The ensuing search pursuant to the warrant he obtained resulted in uncovering a video on a cell phone that showed Delgado orchestrating the beatings of nine men. It was a ritual in the initiation of them as members of the gang.

After his suppression motion was denied, Delgado pled no contest to one count of assault by means likely to produce great bodily injury and two counts of solicitating or recruiting another to actively participate in a criminal street gang, with the admission of enhancement allegations.

Reasonable Inference

“The affidavit presents reasonable support for an inference police had witnessed what probably was a transfer of illegal contraband from the hangout to the SUV,” Wiley said. “This gang was in the guns-and-drugs business.”

He observed that “[t]he purpose of the visit probably was not social,” noting the unlikelihood of the passengers, Rodrigo Medina and Ruben Ruiz, braving Los Angeles traffic for a fleeting visit, and adding:

“In context, the brevity and sequence of this in-person encounter is suspicious because it is more consistent with a pickup or dropoff. Lending substance to that inference was the immediate discovery of guns and drugs in the SUV. Medina had gone into the gang hangout; immediately afterwards police found nearly all the drugs in Medina’s pockets. Together with the gang’s surge in criminality and the locale’s status as a busy gang hangout, there was probable cause to search it for guns, drugs, and other evidence of gang-related crime.”

Hypothesis Rejected

Delgado argued that the guns and drugs could have been in the SUV before Medina and Ruiz paid him a visit. Wiley commented:

“Delgado’s speculation does not make sense of this picture. The police suspicions do; they are the product of commonsense judgments and inferences about human behavior. If the people in the SUV already had their guns and drugs, why stop by the ‘well-documented gang hangout’? The brevity and the waiting car suggested an in-person task. The guns and drugs suggested what that task had been. Police suspected they might find contraband in the hangout, and a transfer to the SUV reasonably explained what happened to it.

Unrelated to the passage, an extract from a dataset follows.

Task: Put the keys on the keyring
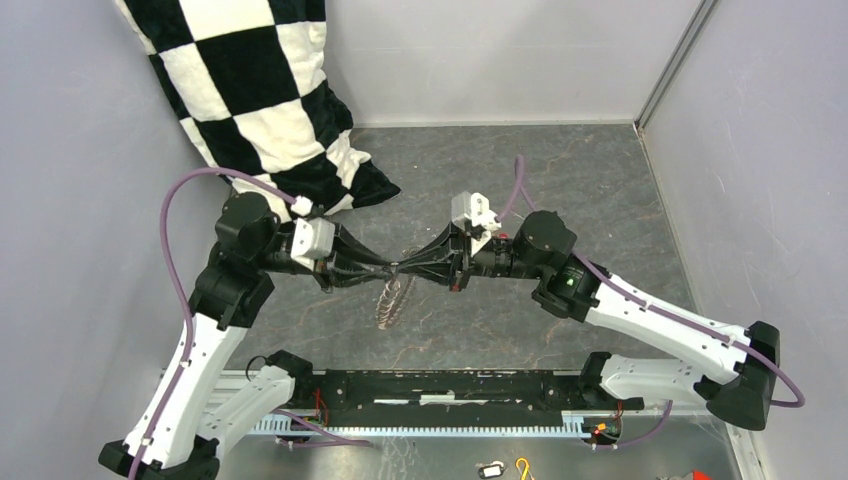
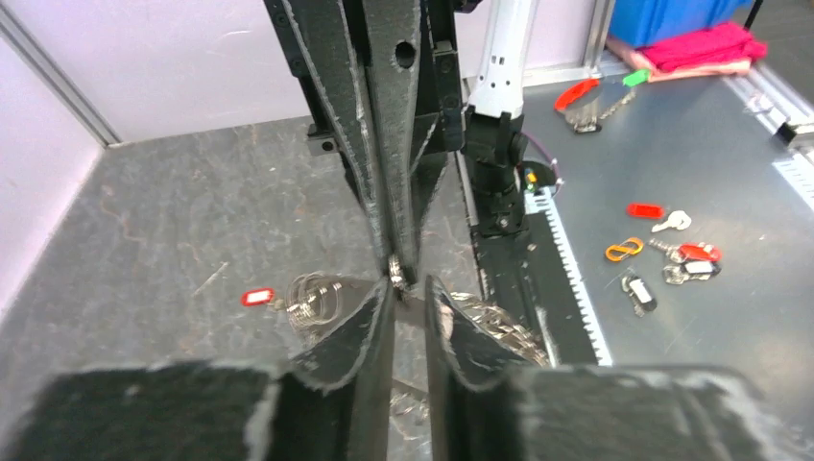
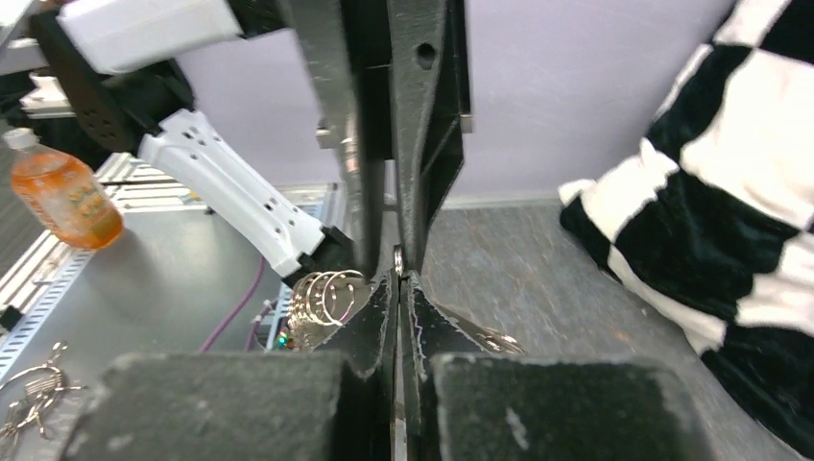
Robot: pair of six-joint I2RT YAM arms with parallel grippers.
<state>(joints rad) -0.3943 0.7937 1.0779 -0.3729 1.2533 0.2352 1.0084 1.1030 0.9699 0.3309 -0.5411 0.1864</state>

“The police hypothesis adds up. Delgado’s briefing offers no alternative. Nothing else in the record explained the stop.”

Courtesy Visit Suggested

At oral argument, Delgado’s court-appointed lawyer, Leonard J. Klaif of Ojai, suggested that Medina and Ruiz might have dropped by to ascertain if Delgado had contracted COVID-19.

“This is illogical: you would not drive through traffic to encounter an infectious disease face to face,” Wiley responded. “You would use your phone.”

He declared:

“In all the briefing and argument, the officers’ inference stands as the only logical contender.”

Stratton’s Dissent

That wasn’t good enough for Stratton. The warrant, she said in her dissent, was “based on nothing more than speculation devoid of relevant factual underpinning.”

She continued:

“The affiant had no basis to accuse appellant of drug and gun-running from his house on July 5, 2019, except the affiant’s own generalized and unspecific profile of the house as a gang hangout. The affidavit lacks any specific information upon which rational inferences and conclusions could be drawn. There was no observation of events in the house or of anything being ‘transferred’ from appellant to an occupant of the black Lexus. There was no information that the house contained narcotics and guns at that time or in the past. There is no explanation of what the officer meant by ‘gang hangout’: for example, an expert opinion by the gang officer that drugs, guns or contraband are usually kept or stowed at a ‘gang hangout. The total duration of activity observed by the officers was less than five minutes, perhaps a minute of which involved appellant ‘conversing,’ as the People characterized it, with the occupants of the car.”

The case is People v. Delgado, 2022 S.O.S. 1962.